Ok, vamos por peça. No que toca às tarolas, uso a mesma Ludwig Supraphonic há vinte anos. É bastante funda, tem 6,5” de profundidade. Usei-a em quase todos os discos de Trans Am. Trouxe-a para o primeiro ensaio com os Baroness e utilizei-a em todas as músicas do álbum, excepto na “Fugue”. Para a “Fugue” usei uma velha tarola de madeira com uma t-shirt por cima [risos]. Ao longo do disco, a tarola soa com diferenças devido à mistura usada em cada canção. E uma coisa que o Dave Fridmann gosta de fazer é excitar o sinal da bateria. Adicionar um bocadinho de overdrive a partir do compressor ou saturando o sinal do microfone. É algo muito próprio dele. Não é um som muito limpo, mas o objectivo do álbum não é ser um workshop de bateria, é uma peça musical. Se o overdrive da bateria soa bem, então fixe. Vou deixá-lo lá. Quanto ao kit, o Allen usava uma bateria C&C, que até acho fixe e de bastante boa qualidade, mas às vezes isso não é tudo. Também tem de ter um certo carácter. Quando me juntei aos Baroness, tivemos uma reunião com a Ludwig o que, para mim, foi um sonho tornado realidade. Tendo sido um miúdo que adorava o John Bonham é com isso que sonhas.

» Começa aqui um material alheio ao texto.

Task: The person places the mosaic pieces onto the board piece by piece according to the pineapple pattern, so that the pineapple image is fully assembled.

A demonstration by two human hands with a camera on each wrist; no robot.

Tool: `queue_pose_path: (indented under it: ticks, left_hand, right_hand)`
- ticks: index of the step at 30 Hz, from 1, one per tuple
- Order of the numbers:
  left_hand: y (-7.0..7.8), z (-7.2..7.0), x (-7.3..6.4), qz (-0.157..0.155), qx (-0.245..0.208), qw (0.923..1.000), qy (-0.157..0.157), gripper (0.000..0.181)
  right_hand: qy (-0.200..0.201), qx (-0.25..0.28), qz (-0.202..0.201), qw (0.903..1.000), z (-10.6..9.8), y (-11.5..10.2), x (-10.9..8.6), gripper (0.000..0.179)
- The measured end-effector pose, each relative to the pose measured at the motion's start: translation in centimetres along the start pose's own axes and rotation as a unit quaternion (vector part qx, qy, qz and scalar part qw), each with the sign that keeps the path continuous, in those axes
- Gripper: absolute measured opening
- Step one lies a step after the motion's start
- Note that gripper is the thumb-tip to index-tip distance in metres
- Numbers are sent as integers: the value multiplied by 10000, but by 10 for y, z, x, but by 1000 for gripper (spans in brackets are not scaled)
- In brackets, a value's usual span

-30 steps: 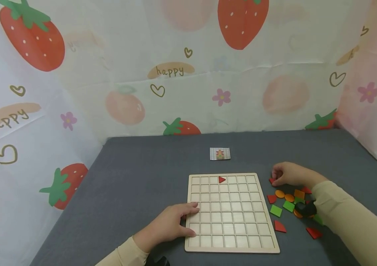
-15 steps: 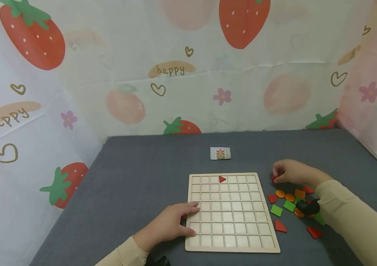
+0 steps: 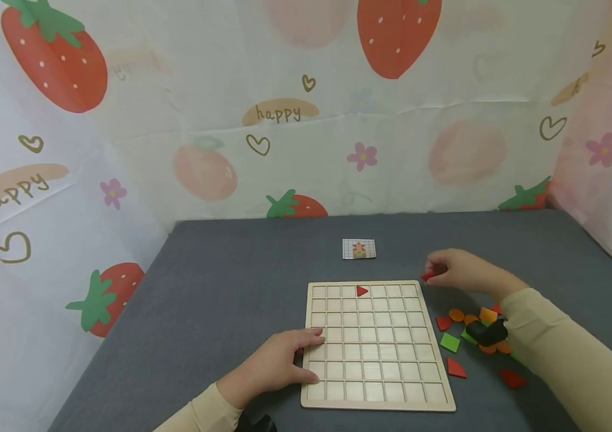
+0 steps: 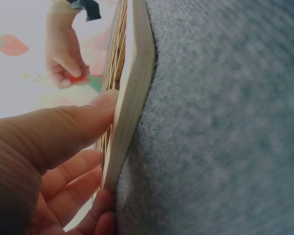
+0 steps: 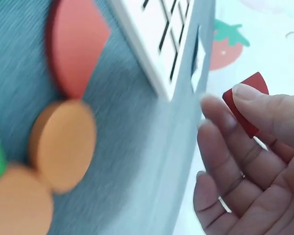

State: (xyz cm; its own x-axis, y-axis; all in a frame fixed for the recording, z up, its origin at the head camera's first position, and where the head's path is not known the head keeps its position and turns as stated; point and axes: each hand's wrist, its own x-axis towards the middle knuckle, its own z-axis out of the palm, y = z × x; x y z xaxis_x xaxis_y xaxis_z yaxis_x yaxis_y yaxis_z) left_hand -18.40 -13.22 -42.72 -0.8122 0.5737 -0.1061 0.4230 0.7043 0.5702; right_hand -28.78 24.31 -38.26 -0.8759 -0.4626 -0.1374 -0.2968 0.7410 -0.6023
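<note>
A pale wooden grid board lies on the grey table, with a red triangle in one top-row cell. My left hand rests on the board's left edge, thumb and forefinger spread apart. In the left wrist view, that thumb touches the rim. My right hand is raised beyond the board's top right corner. Between thumb and forefinger it pinches a small red tile with straight sides and what looks like one curved edge; part of it is hidden by the thumb.
Right of the board lie loose tiles: green squares, orange discs, an orange square and red quarter-circle tiles. The right sleeve and a black wrist strap cover some. A small printed card lies behind the board.
My right hand has lifted the red tile off the table and moved left and away from me, towards the board's top right corner. The left hand and board have stayed in place.
</note>
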Motion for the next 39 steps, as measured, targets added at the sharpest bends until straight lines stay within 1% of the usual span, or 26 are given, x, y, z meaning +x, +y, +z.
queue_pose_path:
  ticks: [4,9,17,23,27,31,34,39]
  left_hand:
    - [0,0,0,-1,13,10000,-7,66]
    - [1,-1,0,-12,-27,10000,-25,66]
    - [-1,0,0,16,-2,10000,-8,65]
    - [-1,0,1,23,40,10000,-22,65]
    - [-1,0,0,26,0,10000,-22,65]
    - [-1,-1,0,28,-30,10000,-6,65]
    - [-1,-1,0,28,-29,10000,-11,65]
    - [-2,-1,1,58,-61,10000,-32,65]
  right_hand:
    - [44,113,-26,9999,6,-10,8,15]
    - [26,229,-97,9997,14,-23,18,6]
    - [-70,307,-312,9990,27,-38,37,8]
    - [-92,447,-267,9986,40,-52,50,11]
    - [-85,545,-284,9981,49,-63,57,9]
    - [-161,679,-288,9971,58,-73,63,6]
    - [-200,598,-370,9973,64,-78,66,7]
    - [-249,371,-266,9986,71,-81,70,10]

A tarola de Sebastian Thomson. Uma Ludwig 6.5×14 Supraphonic c/ Tube Lugs (LM402T)
Ludwig Classic Maple. Thomson usou um kit de três peças, no acabamento Gold Sparkle, para gravar “Purple”.
Estava com esperança que mencionasses o Bonham. Porque quando ouvi o álbum senti algumas abordagens semelhantes às dele.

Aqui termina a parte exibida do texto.